■ INSTRUCTIONS TO FOLLOW
Each line of the data holding "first" should be found and copied.

■ MATERIAL PROVIDED
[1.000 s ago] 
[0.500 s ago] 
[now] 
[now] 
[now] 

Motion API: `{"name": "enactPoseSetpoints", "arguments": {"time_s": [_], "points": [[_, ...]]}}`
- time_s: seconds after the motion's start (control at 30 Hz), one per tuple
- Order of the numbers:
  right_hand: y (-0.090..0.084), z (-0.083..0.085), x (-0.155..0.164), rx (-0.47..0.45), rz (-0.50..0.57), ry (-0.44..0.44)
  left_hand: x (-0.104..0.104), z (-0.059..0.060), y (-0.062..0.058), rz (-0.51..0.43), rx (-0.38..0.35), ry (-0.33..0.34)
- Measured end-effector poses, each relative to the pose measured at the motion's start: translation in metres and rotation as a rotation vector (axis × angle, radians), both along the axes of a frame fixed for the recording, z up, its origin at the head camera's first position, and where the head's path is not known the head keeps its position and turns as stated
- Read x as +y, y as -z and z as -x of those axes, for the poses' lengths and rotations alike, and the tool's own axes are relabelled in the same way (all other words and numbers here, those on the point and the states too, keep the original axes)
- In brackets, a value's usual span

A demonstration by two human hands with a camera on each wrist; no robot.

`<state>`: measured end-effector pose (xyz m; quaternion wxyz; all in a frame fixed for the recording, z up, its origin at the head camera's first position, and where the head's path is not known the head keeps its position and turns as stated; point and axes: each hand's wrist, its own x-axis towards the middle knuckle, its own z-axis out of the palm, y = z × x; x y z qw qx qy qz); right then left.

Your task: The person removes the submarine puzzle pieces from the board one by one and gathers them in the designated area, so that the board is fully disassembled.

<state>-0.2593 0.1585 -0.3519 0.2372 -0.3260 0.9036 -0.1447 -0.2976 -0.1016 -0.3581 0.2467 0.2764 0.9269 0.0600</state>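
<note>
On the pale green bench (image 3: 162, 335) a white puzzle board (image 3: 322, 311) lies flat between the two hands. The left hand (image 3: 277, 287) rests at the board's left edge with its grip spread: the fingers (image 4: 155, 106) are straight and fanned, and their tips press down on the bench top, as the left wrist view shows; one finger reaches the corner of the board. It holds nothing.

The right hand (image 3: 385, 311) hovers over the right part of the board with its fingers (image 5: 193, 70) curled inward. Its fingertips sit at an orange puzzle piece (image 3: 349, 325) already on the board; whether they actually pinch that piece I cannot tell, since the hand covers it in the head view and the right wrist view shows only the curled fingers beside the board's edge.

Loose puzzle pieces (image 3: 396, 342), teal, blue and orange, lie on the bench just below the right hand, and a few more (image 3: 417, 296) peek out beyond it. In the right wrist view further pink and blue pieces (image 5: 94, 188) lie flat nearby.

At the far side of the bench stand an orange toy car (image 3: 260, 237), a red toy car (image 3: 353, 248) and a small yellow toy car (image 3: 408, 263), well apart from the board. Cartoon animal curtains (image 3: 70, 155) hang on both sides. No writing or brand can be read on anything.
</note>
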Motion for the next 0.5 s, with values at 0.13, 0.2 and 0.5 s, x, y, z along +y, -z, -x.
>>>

■ EXERCISE OUTPUT
- Measured end-effector poses, each relative to the pose measured at the motion's start: translation in metres and rotation as a rotation vector (axis × angle, radians), both along the axes of a frame fixed for the recording, z up, its origin at the head camera's first position, and where the head's path is not known the head keeps its position and turns as stated
`<state>`: measured end-effector pose (xyz m; quaternion wxyz; all in a frame fixed for the recording, z up, its origin at the head camera's first position, and where the head's path is not known the head keeps its position and turns as stated; point and axes: each hand's wrist, its own x-axis towards the middle knuckle, its own z-axis out of the palm, y = z × x; x y z qw qx qy qz); right then left.

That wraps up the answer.